Numer 4 Ruch Palikota. Formacja Janusza Palikota w sondażach przedwyborczych rośnie w siłę, ale jeszcze nie na tyle żeby w skali kraju być pewna progu wyborczego. Nie wchodząc w szczegóły to jedyną osobą którą kojarzę jest na tej liście nasza krajanka z Woli Stróskiej, a pozostałych kandydatów jest mi bardzo trudno kojarzyć. Skoro ja mam z tym problemy mimo iż trochę znam polityczny światek naszego regionu, to przeciętny wyborca tym bardziej. Nie sądzę, aby lista Ruchu Palikota odegrała istotną rolę w naszym okręgu, a osiągniecie granicy 3% byłoby takim osiągnięciem.
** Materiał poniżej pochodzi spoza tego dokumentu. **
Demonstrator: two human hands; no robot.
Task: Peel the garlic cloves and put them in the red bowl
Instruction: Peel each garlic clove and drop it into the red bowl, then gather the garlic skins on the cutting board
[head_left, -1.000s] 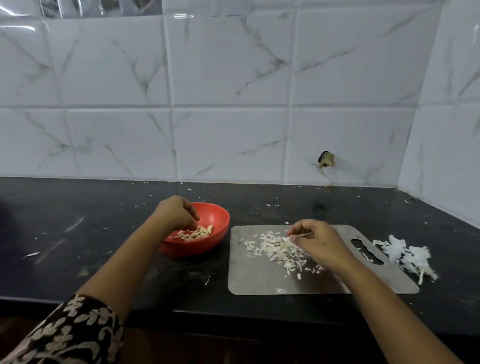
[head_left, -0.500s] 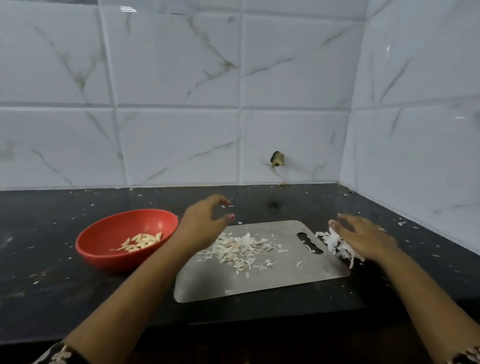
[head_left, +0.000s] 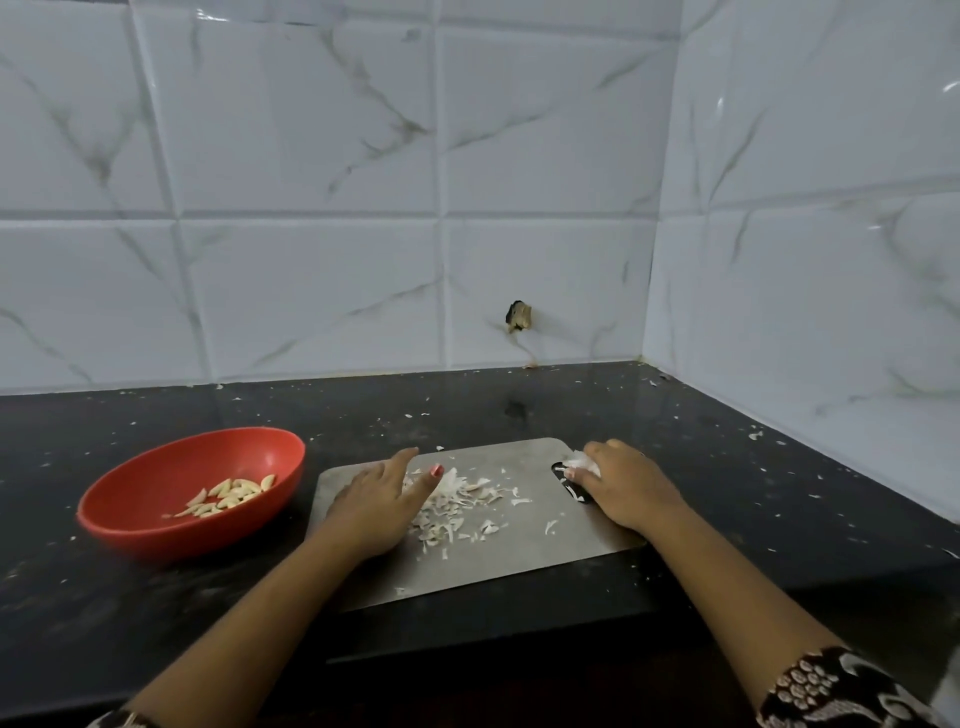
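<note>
Brushed-steel cutting board (head_left: 519, 551) on speckled black tabletop (head_left: 779, 493). Left hand (head_left: 379, 499) lies flat on its left part, fingers straight, touching flaky garlic skins (head_left: 457, 504). Right hand (head_left: 628, 488), at its slotted end, grips a white skin wad (head_left: 584, 462). Left of the board, the round red bowl (head_left: 156, 525) holds smooth peeled garlic cloves (head_left: 228, 496).

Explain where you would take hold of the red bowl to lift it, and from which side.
Probably the rim of the red bowl, pinched from its right side, where the left hand is nearest. The bowl stands upright with a flared wall, and the peeled cloves lie low in it, clear of the rim.
</note>
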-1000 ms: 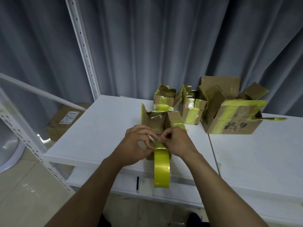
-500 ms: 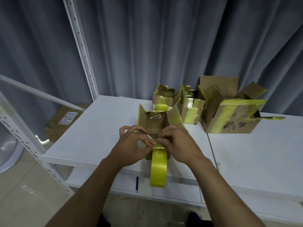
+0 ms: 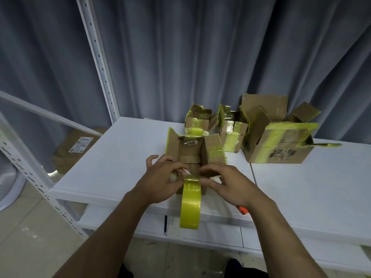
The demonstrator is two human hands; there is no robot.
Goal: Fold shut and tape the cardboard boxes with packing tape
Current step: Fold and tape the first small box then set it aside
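Two grips, left hand point(image 3: 160, 179) and right hand point(image 3: 230, 185), are pinching the tape point(image 3: 190, 205) at the front edge of the box point(image 3: 190, 151) on the table point(image 3: 120, 157) (fingers are hiding the flap).

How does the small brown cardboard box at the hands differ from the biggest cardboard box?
The small brown cardboard box is near the white table's front edge, with the left hand and right hand pinching yellow packing tape at its rim; the big brown cardboard box sits farther back, untouched. The big one shows dark print; the small one none. Both have open flaps and yellow tape.
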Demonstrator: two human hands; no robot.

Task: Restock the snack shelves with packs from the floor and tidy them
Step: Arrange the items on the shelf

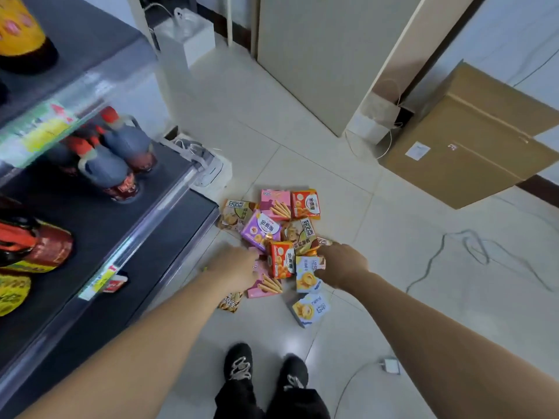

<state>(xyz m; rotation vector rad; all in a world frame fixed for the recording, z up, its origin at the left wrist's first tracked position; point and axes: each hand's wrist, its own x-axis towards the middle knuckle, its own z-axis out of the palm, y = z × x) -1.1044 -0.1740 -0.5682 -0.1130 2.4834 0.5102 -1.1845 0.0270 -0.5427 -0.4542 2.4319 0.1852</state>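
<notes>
Reaching down, both bare arms meet at a heap of snack packs (299,232) on the tiled floor (393,267), just beside the foot of the dark shelves (90,213). The left hand (239,267) lies over the upper end of a pink pack (266,284), whose long axis runs across the view and tilts down to the right. Its fingers are hidden among the packs, so I cannot tell if they grip. The right hand (341,264) touches the upper right corner of a light-blue pack (307,273), which lies lengthwise away from the person; whether its fingers pinch it is unclear. Between the hands an orange pack (281,258) lies with its long axis pointing away too. A second light-blue pack (310,309) lies nearer the black shoes (239,361). Dark bottles (121,158) stand on a shelf.
</notes>
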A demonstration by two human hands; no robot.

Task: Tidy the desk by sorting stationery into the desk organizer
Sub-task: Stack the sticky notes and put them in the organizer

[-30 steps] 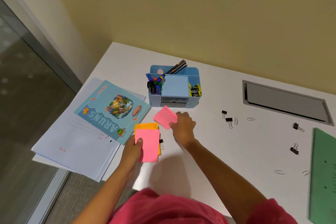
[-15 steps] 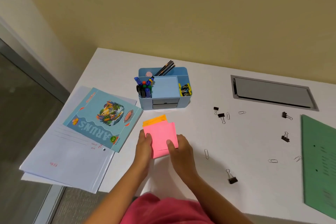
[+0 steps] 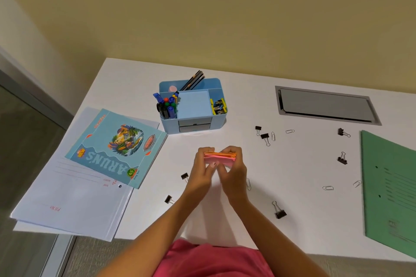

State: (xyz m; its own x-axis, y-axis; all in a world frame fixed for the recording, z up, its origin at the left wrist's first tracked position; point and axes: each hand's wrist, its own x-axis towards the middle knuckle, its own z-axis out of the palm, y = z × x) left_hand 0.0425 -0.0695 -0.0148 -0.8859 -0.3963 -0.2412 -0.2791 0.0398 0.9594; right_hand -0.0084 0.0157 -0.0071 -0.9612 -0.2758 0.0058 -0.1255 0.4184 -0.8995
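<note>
Both forearms extend forward from the near edge of the desk (image 3: 139,78) and converge in front of the desk organizer (image 3: 217,122). The left hand (image 3: 202,165) and right hand (image 3: 235,172) jointly grasp a stack of pink and orange sticky notes (image 3: 219,156). The stack is held edge-on above the desk, near the organizer's drawer face but apart from it. Left fingers curl over the stack's left end, right fingers over its right end. Both thumbs sit on the near face. Binder clips (image 3: 264,136) lie scattered right of the organizer. A notebook (image 3: 117,146) lies left of it.
</note>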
Numer 5 to KW Polskiego Stronnictwa Ludowego. Na czele tej mocnej jak nigdy listy stoi poseł Andrzej Sztorc który zastąpił w ławach sejmowych Wiesława Wodę. Piszę że lista ludowców jest mocna jak nigdy, bo wcześniej układało się to tak, że lokomotywą był Wiesław Woda, a im dalej tym było mniej ciekawie. Tym razem PSL zaskoczył listą mocną, zrównoważoną i wyważoną geograficznie. Co prawda Andrzej Sztorc takiej charyzmy jak Wiesław Woda nie ma, ale za to zaraz za plecami ma wicemarszałka Sorysa, który w ostatnim okresie błyszczy na małopolskim firmamencie politycznym. Są na liście zarówno cenieni wójtowie, samorządowcy, przedsiębiorcy związani z terenami wiejskimi. Wszystko wskazuje na to, że PSL obroni jeden mandat poselski, a w sprzyjających okolicznościach może pokusić się o niespodziankę.
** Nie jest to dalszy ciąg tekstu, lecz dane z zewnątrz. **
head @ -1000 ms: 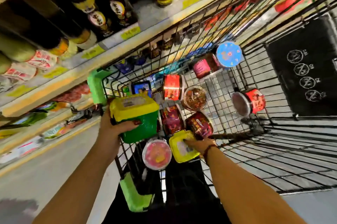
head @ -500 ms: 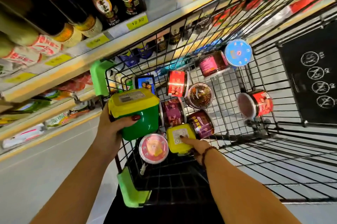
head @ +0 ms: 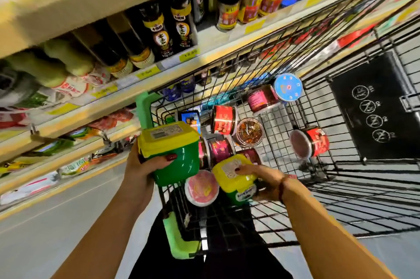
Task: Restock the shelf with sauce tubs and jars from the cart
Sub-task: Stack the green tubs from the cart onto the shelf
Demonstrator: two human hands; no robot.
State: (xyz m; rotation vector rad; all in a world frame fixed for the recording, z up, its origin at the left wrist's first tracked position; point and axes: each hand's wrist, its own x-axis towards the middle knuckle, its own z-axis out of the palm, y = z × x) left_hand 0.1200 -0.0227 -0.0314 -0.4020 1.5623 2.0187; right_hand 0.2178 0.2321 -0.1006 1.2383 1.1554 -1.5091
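Note:
My left hand point(head: 142, 165) grips a green sauce tub with a yellow lid point(head: 172, 149), held above the near left corner of the black wire cart point(head: 341, 190). My right hand point(head: 263, 182) holds a second, smaller green tub with a yellow lid point(head: 234, 176), lifted and tilted inside the cart, fingers over its lid and side. Several jars lie in the cart: a pink-lidded tub point(head: 201, 187), red-labelled jars point(head: 223, 119) point(head: 311, 142), a clear chilli jar point(head: 250, 132) and a blue-lidded jar point(head: 287, 86). The shelf point(head: 204, 44) runs along the left.
Dark sauce bottles point(head: 169, 31) stand on the shelf above yellow price tags point(head: 189, 53). Packets fill the lower shelves at left. Green plastic corner guards point(head: 144, 106) point(head: 179, 240) mark the cart's near end. A black warning panel point(head: 372, 108) hangs on the cart's right side. Grey floor lies below left.
My right hand has closed round the small yellow-lidded tub and lifted it, tilting it. The left hand keeps its tub. The view has swung up toward the shelf.

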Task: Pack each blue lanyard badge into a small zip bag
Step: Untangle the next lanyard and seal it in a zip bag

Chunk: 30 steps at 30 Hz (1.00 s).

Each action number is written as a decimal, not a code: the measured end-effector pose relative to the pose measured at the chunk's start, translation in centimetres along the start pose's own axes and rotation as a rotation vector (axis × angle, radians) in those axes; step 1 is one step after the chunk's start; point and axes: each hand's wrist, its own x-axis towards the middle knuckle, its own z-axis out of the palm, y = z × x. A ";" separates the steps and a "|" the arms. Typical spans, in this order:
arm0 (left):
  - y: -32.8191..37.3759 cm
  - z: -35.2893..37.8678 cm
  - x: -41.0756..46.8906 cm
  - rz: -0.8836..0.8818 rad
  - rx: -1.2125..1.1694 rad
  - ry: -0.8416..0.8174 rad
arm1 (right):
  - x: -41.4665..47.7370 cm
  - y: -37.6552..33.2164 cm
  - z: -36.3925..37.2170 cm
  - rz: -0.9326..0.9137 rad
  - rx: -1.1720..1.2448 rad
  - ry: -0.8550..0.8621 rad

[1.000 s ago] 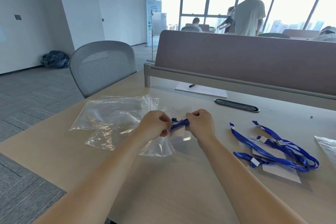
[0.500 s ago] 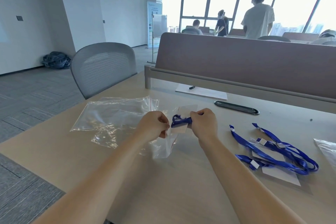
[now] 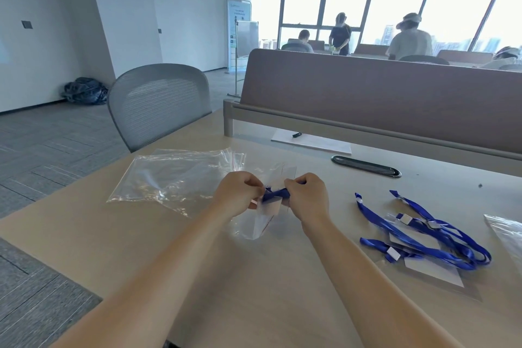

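Observation:
A folded blue lanyard badge (image 3: 273,194) is stretched between my two hands above the desk. My left hand (image 3: 238,196) pinches its left end together with the mouth of a small clear zip bag (image 3: 255,224), which hangs below. My right hand (image 3: 306,195) grips the lanyard's right end. The badge's pale card shows just under the strap. More blue lanyard badges (image 3: 423,234) lie tangled on the desk to the right.
A pile of clear zip bags (image 3: 175,178) lies left of my hands. Another bag (image 3: 508,232) pokes in at the right edge. A paper with a pen (image 3: 310,142) and a cable slot (image 3: 365,166) sit by the brown divider (image 3: 381,99). A grey chair (image 3: 158,104) stands beyond the desk's left edge.
Both hands lifted the lanyard and small bag slightly off the desk and kept their grip. People in the background have shifted.

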 end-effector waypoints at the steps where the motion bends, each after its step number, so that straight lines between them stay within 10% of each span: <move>1: 0.0 0.0 0.0 0.004 -0.003 0.001 | 0.0 0.2 0.1 0.002 -0.005 -0.003; 30: 1.1 0.2 0.0 0.090 0.225 0.123 | 0.9 1.4 0.9 -0.020 -0.131 0.028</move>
13 osobową listę zarejestrowała u nas Polska Patria Pracy Sierpień 80 - numer listy 6. Na tym w zasadzie można by skończyć analizę szans wyborczych tej formacji głoszącej skądinąd bardzo ciekawe postulaty dotyczące sfery społecznej.
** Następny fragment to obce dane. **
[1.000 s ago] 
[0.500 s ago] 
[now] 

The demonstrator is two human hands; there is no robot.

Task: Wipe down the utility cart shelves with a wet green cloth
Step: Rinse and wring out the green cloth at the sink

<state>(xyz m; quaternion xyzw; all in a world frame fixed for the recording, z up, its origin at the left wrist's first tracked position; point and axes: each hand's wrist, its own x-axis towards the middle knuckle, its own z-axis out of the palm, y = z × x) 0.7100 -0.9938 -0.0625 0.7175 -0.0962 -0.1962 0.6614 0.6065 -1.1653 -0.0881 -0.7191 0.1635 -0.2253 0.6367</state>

Lista numer 7 to lista Platformy Obywatelskiej. Wielu uważa, że PO jeśli nie teraz, to kiedy wygra w naszym okręgu z PiS-em. Lista została skonstruowana zgodnie z najistotniejszymi kanonami politologicznego abecadła wyborczego. Na czele listy wielka polityczna gwiazda naszego regionu Aleksander Grad - minister Skarbu Państwa. Tuż za lokomotywą wyborczą PO są posłowie obecnej kadencji, a dalej też ciekawie i mocne atuty. Prawdę mówiąc trzeba by wymieniać po kolei wszystkie nazwiska, bo każde z nich coś mówi wyborcy. Dla mnie interesujące będą wyniki Mirosława Banacha - tarnowskiego wicestarosty, byłego wieloletniego burmistrza Ryglic Bernarda Karasiewicza który powalczy z obecną panią burmistrz Połoską, Ewy Cierniak - Lambert popularnej lekarki i prezes prężnie działającego stowarzyszenia a także radnej Rady Powiatu Brzeskiego, Jadwigi Kusior - szefowej Biblioteki w Dąbrowie Tarnowskiej, żony byłego posła a obecnie burmistrza Żabna, czy Krystyny Szymańskiej szefującej Centrum Paderewskiego Tarnów - Kąśna Dolna. Mandat w kieszeni ma Aleksander Grad i Urszula Augustyn, o pozostałe wydaje się że minimum dwa mandaty powalczą następni. Kto ? Żadne z nazwisk z tej listy nie będzie sensacją.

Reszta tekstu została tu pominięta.